Yim Won Cheol, Cushman John C
Department of Biochemistry and Molecular Biology, University of Nevada-Reno, Reno, NV, United States of America.
PeerJ. 2017 Jun 22;5:e3486. doi: 10.7717/peerj.3486. eCollection 2017.
Bioinformatics is currently faced with very large-scale data sets that lead to computational jobs, especially sequence similarity searches, that can take absurdly long times to run. For example, the National Center for Biotechnology Information (NCBI) Basic Local Alignment Search Tool (BLAST and BLAST+) suite, which is by far the most widely used tool for rapid similarity searching among nucleic acid or amino acid sequences, is highly central processing unit (CPU) intensive. While the BLAST suite of programs perform searches very rapidly, they have the potential to be accelerated. In recent years, distributed computing environments have become more widely accessible and used due to the increasing availability of high-performance computing (HPC) systems. Therefore, simple solutions for data parallelization are needed to expedite BLAST and other sequence analysis tools. However, existing software for parallel sequence similarity searches often requires extensive computational experience and skill on the part of the user. In order to accelerate BLAST and other sequence analysis tools, Divide and Conquer BLAST (DCBLAST) was developed to perform NCBI BLAST searches within a cluster, grid, or HPC environment by using a query sequence distribution approach. Scaling from one (1) to 256 CPU cores resulted in significant improvements in processing speed. Thus, DCBLAST dramatically accelerates the execution of BLAST searches using a simple, accessible, robust, and parallel approach. DCBLAST works across multiple nodes automatically and it overcomes the speed limitation of single-node BLAST programs. DCBLAST can be used on any HPC system, can take advantage of hundreds of nodes, and has no output limitations. This freely available tool simplifies distributed computation pipelines to facilitate the rapid discovery of sequence similarities between very large data sets.

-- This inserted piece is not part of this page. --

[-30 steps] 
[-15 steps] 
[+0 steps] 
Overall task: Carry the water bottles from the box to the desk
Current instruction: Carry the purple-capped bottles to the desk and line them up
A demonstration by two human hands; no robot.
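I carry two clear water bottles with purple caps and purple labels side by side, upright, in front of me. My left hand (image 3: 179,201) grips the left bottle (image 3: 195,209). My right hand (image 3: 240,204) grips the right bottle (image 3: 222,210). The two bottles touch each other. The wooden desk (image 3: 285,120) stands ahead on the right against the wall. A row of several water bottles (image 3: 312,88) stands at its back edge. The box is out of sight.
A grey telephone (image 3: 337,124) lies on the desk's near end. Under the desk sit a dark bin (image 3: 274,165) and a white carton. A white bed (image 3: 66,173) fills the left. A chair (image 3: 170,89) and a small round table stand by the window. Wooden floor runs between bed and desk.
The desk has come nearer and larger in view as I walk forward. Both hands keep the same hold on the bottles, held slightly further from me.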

生物信息学目前面临着规模非常大的数据集,这些数据集导致计算任务,尤其是序列相似性搜索,可能需要荒谬的长时间才能运行。例如,美国国家生物技术信息中心(NCBI)的基本局部比对搜索工具(BLAST和BLAST+)套件,是目前在核酸或氨基酸序列之间进行快速相似性搜索使用最广泛的工具,它对中央处理器(CPU)的要求很高。虽然BLAST套件程序执行搜索非常迅速,但它们仍有加速的潜力。近年来,由于高性能计算(HPC)系统的可用性不断提高,分布式计算环境变得更容易访问和使用。因此,需要简单的数据并行化解决方案来加速BLAST和其他序列分析工具。然而,现有的用于并行序列相似性搜索的软件通常需要用户具备丰富的计算经验和技能。为了加速BLAST和其他序列分析工具,开发了分治BLAST(DCBLAST),通过使用查询序列分布方法在集群、网格或HPC环境中执行NCBI BLAST搜索。从1个CPU核心扩展到256个CPU核心,显著提高了处理速度。因此,DCBLAST使用简单、可访问、健壮且并行的方法极大地加速了BLAST搜索的执行。DCBLAST能自动跨多个节点运行,克服了单节点BLAST程序的速度限制。DCBLAST可用于任何HPC系统,可利用数百个节点,且没有输出限制。这个免费工具简化了分布式计算管道,以促进在非常大的数据集之间快速发现序列相似性。